I have yet to meet an entrepreneur who hasn't asked herself the questions: "What the hell am I doing?" and "How in the world did I get into this situation?" According to the SBA, only 33 percent of businesses survive beyond 10 years. Sometimes, one might wonder: If the odds are so stacked against me, is it even worth trying?

At the five-year anniversary of my company, Heritage Link Brands, our biggest marketing initiative of the year fell through. Just a few weeks before it was to begin, our customer, with whom we'd partnered to do the initiative, furloughed 2,000 employees, affecting its ability to execute the very program we spent months working tirelessly to execute. Overnight, my husband and I were left holding a bag of inventory worth hundreds of thousands of dollars, with no clue how we were going to pay our suppliers or staff. Our pillow talk was spent discussing how we could reshuffle funds to cover day-to-day expenses like our mortgage, child care for our two children, and student loans. What a brutal time!

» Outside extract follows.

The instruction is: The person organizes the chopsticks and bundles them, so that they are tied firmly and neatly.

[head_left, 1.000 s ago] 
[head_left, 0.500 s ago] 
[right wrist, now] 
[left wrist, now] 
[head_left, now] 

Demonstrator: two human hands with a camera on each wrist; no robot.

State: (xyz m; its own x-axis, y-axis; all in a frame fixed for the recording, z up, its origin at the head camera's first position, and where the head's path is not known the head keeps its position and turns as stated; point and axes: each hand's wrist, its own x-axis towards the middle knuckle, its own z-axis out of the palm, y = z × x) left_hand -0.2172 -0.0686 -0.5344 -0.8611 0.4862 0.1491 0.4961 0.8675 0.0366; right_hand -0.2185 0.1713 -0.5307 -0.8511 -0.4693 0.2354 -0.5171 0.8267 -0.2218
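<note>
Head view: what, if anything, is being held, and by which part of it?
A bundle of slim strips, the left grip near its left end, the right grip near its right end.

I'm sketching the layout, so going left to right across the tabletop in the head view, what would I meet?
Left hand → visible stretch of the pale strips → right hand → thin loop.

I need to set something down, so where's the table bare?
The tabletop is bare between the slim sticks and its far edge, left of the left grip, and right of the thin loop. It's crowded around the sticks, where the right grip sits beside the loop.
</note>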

Thank goodness everything worked out, and our company is stronger for the experience. But trust me when I say it was tough.

In the spirit of learning from my hardships, here are some tips on how my company decided to trust ourselves to "know when to hold 'em; know when to fold 'em:"

  • Reach out to trusted advisors: Ours (many of whom had been in our situation before) coached us on how to manage the difficult-but-frank conversations that we had to quickly have with our staff and suppliers as soon as we knew we wouldn't be able to pay our debts in time.

  • Communicate! Often times this may require eating a few pieces of humble pie. In our case, we were very candid with our customer about just how serious the implications of their action (or lack thereof) was to our bottom line. Depending on how they respond, you'll quickly know just how much or little they value your service or product (and relationship). In our case, they committed to making good on the failed program. But sometimes it's when the rubber meets the road that you find out whether or not you need to cultivate or quit your customer.

  • Swipe your credit cards: Yeah, I know this sounds counterintuitive, but as a result of the economic downturn, we knew the prospect of getting traditional funding was bleak. While there were other finance vehicles we could have explored, their interest rates were higher than we wished to spend and not as attractive as leveraging low interest consumer credit cards my husband and I had available.

  • Come to grips with making hard choices—quickly! It's never easy to lay off people, especially when you recognize just how deeply the effect will be felt by your organization. However you have to be ready for anything when it comes to sustainably managing and operating a for-profit business. If you don't take decisive measures (i.e. becoming more efficient when expenses spiral beyond the revenues to support it), it could result in the loss of the entire enterprise.
  • Call on your passion to see you through. Never have I read where starting a business would be easy, and chances are you haven't, either. You likely knew this would be a hard road even before you decided to take the plunge. So take an inventory of "why" exactly you decided to get into business for self in the first place, and see if those same reasons still apply. Every amazing entrepreneur I know has honed two difficult skills: 1) the ability to make mountains move to save their business, and 2) the ability to walk away from a business in which they are no longer passionate. Passion can save a business that others may have thought had no chance, just like compassion can save entrepreneurs from forcing themselves to stay the course with a business, even after they realize that is not the best decision.


Weekly wine tip: To soothe the anxiety of difficult decision making, indulge with the 2006 White Oak Syrah. With silky texture and smooth tannins, you know exactly why Wine Enthusiast gave this fine wine 91 points!